El segundo, y considerando la importante brecha de género en el ámbito político, que aunque lo ideal sería que las mujeres (si cabe, aunque también los hombres), apoyáramos las candidaturas de otras mujeres, no debe ignorarse que el sexo biológico no garantiza ni determina por sí solo que una persona sea mejor o peor candidato o servidor público. En este sentido, debiera indignarnos la forma en que se ha instrumentalizado, y banalizado, la lucha pro mujeres en la actual campaña electoral.


Derivado de los anteriores, el tercero es que en estas elecciones debemos elegir personas con propuestas sustentadas y que además erradiquen el statu quo. Esto supone que las mujeres tenemos responsabilidad doble: por un lado continuar ejerciendo mayoría, y por otro tener presente que somos quienes asumimos los costos sociales de lo que decidamos, sin olvidar la evidencia que demuestra que en sociedades patriarcales y con Estados fallidos, los primeros derechos que se recortan en momentos de crisis son los de las mujeres.

Estos recortes en derechos se manifiestan de manera indirecta, por ejemplo porque el bienestar de la infancia, de las personas adultas mayores o dependientes (por enfermedad, situación de discapacidad u otros) pudiera verse afectado por propuestas electorales desfinanciadas. En ese caso, eventualmente seremos nosotras quienes absorberemos el costo de esa demagogia por medio de los trabajos no remunerados que demandan los cuidados de grupos en situaciones de vulnerabilidad, hecho que puede ser peor para los segmentos de ingresos más bajos.

Y sin necesidad de mayor análisis o ejercicio intelectual, de manera directa pueden recortar derechos fundamentales de las mujeres.

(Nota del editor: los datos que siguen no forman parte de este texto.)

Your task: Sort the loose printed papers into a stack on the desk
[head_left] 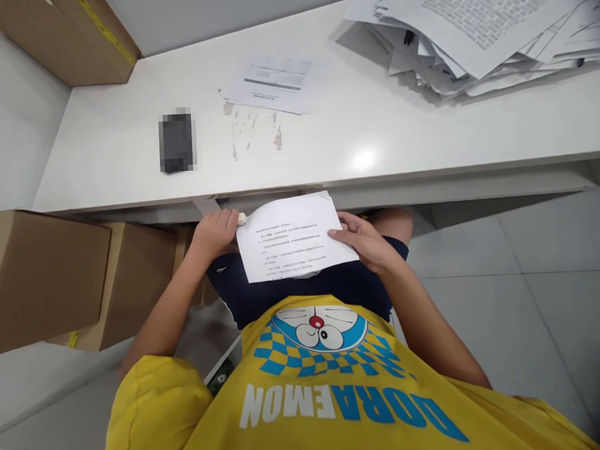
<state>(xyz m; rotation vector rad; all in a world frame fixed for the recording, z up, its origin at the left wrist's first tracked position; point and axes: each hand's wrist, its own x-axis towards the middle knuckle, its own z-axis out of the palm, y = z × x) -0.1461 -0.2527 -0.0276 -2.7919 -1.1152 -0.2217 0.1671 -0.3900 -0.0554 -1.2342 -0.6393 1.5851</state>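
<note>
I hold a printed white sheet (290, 237) over my lap, just below the front edge of the white desk (326, 137). My right hand (363, 239) grips the sheet's right edge, thumb lying on the text. My left hand (215, 232) is closed in a fist at the sheet's left edge, around a small pale object (241, 218) that pokes out by the paper's corner; I cannot make out what it is.
On the desk lie a dark blurred phone-like object (177, 143), a single printed page (274, 84) and a messy pile of papers (475, 31) at the far right. Cardboard boxes (44, 276) stand on the left, another box (63, 36) behind the desk. Grey tiled floor (521, 288) to the right.
</note>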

En este campo los riesgos incluyen violencia de género, embarazos de menores de edad, inserción en el ámbito de trabajo remunerado, entre otros ya bien conocidos, pero no reconocidos por todos y todas.

Ante este panorama, como mujeres y como sociedad tenemos la obligación ejercer el voto de forma responsable. Este domingo 3 de febrero, puede ser el inicio de la construcción de la sociedad que queremos y merecemos por derecho.